### DATA EXCERPTS
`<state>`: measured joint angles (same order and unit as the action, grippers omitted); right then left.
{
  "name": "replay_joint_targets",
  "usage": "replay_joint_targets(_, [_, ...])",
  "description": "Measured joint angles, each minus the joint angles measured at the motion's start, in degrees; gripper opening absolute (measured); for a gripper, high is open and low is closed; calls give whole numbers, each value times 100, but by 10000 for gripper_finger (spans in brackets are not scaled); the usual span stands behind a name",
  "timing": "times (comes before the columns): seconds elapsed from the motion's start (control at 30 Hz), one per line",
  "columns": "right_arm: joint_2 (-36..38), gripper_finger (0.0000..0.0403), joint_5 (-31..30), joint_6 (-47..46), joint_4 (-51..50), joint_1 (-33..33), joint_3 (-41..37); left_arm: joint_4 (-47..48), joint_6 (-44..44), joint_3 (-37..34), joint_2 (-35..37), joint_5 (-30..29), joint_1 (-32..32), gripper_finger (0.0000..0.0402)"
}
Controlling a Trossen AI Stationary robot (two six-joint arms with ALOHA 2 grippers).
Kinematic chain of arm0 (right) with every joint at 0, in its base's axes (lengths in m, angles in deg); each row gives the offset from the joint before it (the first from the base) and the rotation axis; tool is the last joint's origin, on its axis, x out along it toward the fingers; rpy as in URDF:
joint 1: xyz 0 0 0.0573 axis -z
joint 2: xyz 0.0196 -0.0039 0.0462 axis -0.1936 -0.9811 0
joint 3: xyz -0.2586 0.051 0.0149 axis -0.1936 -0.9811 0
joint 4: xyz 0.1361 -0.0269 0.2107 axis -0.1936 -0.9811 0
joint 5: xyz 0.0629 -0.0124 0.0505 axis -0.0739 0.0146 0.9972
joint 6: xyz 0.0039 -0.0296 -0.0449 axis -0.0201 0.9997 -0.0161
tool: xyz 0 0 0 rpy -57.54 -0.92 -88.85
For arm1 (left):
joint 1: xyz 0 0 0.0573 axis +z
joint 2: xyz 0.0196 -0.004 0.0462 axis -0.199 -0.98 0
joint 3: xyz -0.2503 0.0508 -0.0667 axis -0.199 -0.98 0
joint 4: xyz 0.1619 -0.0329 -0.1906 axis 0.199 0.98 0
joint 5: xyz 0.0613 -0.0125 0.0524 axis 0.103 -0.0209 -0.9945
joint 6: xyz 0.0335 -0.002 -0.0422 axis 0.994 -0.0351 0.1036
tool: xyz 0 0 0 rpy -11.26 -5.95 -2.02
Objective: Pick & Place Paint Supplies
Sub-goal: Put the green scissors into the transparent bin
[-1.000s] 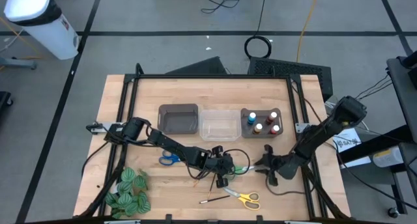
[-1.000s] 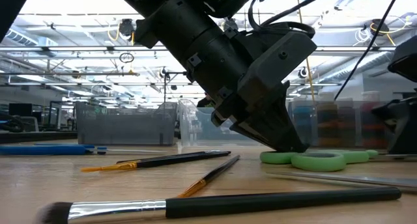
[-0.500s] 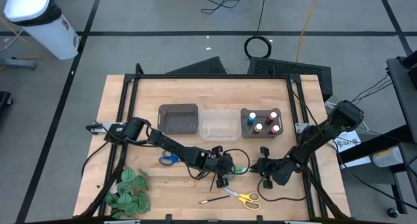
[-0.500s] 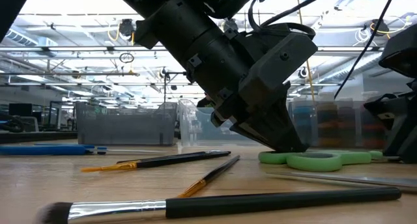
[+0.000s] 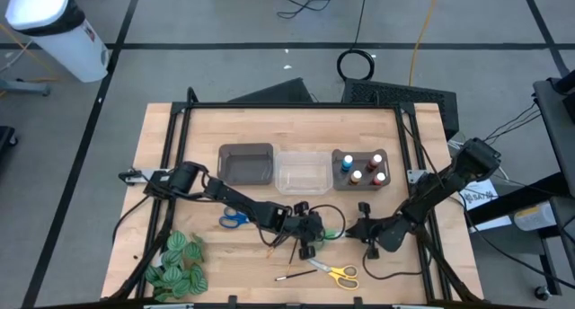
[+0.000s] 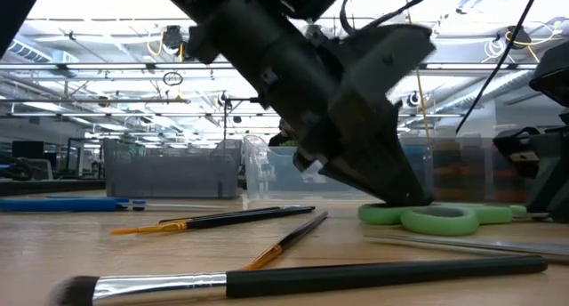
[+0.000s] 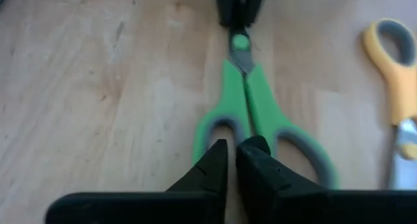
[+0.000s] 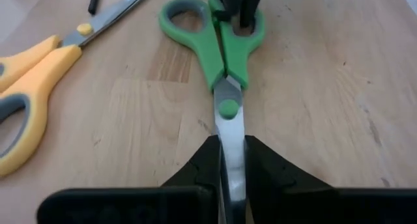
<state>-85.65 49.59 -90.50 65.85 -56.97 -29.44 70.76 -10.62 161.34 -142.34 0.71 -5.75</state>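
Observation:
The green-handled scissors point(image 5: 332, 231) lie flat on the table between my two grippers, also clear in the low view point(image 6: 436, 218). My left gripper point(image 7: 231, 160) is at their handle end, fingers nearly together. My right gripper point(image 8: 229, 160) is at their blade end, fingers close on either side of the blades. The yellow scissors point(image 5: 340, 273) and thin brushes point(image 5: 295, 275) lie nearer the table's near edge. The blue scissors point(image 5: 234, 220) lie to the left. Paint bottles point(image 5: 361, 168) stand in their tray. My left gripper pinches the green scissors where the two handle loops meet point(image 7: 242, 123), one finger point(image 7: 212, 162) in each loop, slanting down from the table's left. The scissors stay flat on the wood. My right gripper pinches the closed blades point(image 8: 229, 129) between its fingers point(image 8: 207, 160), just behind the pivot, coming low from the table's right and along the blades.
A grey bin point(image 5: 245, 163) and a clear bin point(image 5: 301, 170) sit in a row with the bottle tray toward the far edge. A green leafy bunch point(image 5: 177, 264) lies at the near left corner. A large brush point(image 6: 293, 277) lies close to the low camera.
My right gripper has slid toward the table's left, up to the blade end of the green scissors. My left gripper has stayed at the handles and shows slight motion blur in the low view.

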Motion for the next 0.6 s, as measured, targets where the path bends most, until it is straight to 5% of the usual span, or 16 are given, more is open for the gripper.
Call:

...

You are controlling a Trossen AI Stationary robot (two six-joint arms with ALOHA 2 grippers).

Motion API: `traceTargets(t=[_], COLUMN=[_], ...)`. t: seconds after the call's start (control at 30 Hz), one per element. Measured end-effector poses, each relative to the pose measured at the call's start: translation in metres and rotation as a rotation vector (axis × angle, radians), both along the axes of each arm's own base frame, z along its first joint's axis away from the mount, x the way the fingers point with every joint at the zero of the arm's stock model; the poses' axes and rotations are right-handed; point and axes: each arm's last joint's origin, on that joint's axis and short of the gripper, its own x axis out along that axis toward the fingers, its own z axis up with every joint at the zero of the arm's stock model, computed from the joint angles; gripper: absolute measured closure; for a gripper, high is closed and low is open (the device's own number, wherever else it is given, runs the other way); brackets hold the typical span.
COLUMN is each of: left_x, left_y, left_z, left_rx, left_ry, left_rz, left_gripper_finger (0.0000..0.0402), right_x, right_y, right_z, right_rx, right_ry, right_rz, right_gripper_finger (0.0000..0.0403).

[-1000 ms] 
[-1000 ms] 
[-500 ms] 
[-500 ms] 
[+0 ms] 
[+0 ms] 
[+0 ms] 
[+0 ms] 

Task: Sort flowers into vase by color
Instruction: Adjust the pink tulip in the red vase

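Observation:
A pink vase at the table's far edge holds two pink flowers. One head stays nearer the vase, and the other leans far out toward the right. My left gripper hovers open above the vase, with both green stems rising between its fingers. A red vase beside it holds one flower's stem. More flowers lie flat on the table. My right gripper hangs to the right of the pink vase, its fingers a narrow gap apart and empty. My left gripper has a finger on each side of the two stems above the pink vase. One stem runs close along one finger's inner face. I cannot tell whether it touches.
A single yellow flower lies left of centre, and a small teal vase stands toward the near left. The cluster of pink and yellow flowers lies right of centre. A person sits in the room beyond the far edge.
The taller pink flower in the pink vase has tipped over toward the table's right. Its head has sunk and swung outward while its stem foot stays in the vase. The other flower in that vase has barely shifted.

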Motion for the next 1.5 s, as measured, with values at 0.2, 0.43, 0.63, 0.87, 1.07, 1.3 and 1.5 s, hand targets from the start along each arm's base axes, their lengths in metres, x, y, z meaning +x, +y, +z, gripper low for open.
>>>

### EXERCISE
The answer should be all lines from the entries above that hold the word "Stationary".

### COMPLETED TASK
Controlling a Trossen AI Stationary robot (two six-joint arms with ALOHA 2 grippers).
You are controlling a Trossen AI Stationary robot (two six-joint arms with ALOHA 2 grippers).

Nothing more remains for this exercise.